MADRID (Reuters) – Jailed Catalan separatists who have gone on hunger strike are protesting against their treatment by the Spanish judicial system but have no intention of starving themselves to death, one told Reuters.
Jordi Sanchez, one of nine Catalan politicians in pre-trial detention on charges including misuse of public funds and rebellion in relation to Catalonia’s independence declaration last year, started a hunger strike on Dec. 1 alongside another separatist leader. Two others did so on Dec.3.
“I love freedom and life. I’ve made clear from the start that this hunger strike is not about risking my life. It’s about protesting in the court of public opinion that the Constitutional Court has deliberately neglected to protect my rights,” Sanchez said in answers to questions sent to him by Reuters.
“The idea that a hunger strike must lead to death is distorted,” he wrote from his cell in the Lledoners penitentiary near Barcelona.
Catalan nationalists say they cannot get a fair trial in Spain and accuse the courts of failing to take their appeals into account. The Spanish government says justice is following its course and it cannot intervene.
“The decision to continue or end the hunger strike does not depend on one single concrete act,” Sanchez said in his first interview with international media since starting the hunger strike that he said was aimed at turning the spotlight on the Constitutional Court.
The interview took place as signs of divisions appeared among Catalan nationalists over their future course.
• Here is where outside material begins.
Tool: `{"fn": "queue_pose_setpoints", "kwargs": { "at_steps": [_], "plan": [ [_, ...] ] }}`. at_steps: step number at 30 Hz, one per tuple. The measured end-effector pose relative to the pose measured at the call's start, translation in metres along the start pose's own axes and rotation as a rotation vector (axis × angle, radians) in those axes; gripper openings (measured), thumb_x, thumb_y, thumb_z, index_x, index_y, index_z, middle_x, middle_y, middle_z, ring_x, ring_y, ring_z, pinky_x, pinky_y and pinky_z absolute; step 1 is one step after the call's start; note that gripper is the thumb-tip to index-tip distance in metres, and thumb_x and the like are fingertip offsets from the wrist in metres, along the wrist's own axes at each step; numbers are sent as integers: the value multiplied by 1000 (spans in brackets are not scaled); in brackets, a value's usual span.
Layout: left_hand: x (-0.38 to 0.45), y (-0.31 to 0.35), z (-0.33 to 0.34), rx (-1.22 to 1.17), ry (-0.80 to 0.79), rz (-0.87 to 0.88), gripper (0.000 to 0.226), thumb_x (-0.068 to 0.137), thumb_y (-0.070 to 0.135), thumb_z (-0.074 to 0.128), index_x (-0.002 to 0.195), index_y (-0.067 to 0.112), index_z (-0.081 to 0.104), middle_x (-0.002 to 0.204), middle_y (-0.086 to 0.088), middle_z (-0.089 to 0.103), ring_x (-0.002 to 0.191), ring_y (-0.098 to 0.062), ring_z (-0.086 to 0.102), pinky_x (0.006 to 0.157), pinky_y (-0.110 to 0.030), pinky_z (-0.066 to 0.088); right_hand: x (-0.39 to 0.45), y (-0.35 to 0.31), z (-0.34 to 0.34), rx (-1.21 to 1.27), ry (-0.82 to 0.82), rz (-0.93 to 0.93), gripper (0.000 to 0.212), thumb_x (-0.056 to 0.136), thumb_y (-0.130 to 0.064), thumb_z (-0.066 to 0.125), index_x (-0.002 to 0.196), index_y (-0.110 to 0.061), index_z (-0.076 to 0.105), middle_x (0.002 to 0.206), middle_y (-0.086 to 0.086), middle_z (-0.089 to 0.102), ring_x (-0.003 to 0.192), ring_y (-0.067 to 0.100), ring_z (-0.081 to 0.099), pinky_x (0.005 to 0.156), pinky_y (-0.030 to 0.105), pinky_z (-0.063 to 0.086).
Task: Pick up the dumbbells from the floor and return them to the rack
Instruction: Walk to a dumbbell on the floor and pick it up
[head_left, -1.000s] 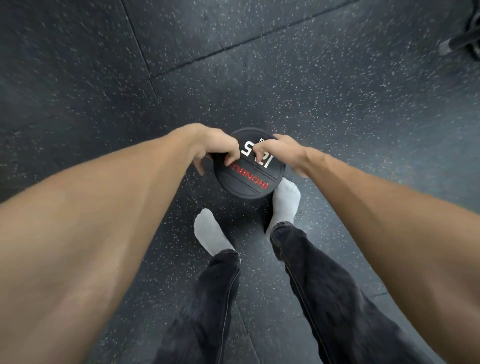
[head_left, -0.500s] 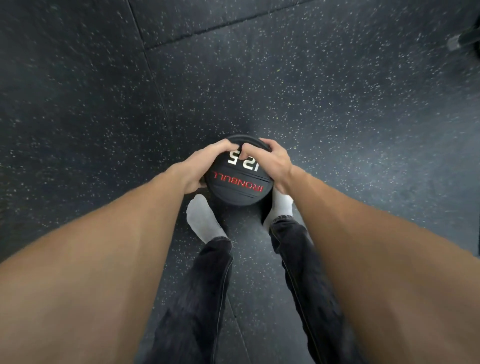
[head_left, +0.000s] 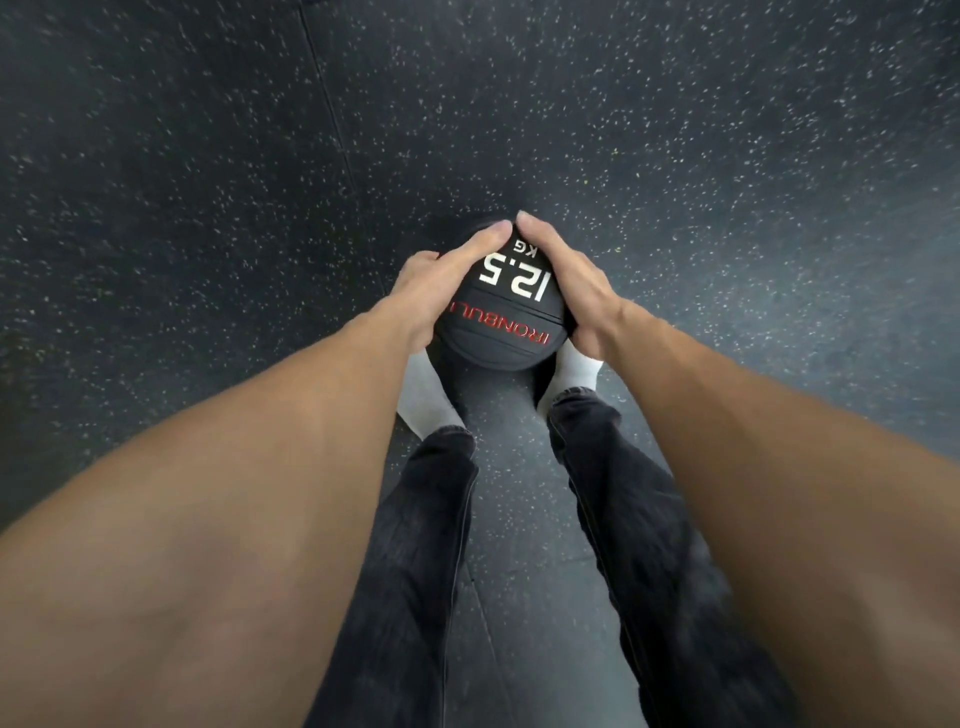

The head of Catalonia’s pro-secession government, Quim Torra, at the weekend praised what he called “the Slovenian way” to independence, saying Catalonia should follow suit – prompting some Spanish political leaders to say he was calling for armed insurrection.
Slovenia, an Alpine state of two million people, was part of communist Yugoslavia until 1991 when it declared independence, an event followed by a 10-day war.
Asked about the success of far-right Vox, which won 12 seats in Andalusia’s regional parliament for the first time since Spain’s return to democracy, Sanchez denied it was a reaction to Catalonia’s independence drive, a view voiced by some analysts.
He said the far-right’s rise in Spain was due to opposition to immigration.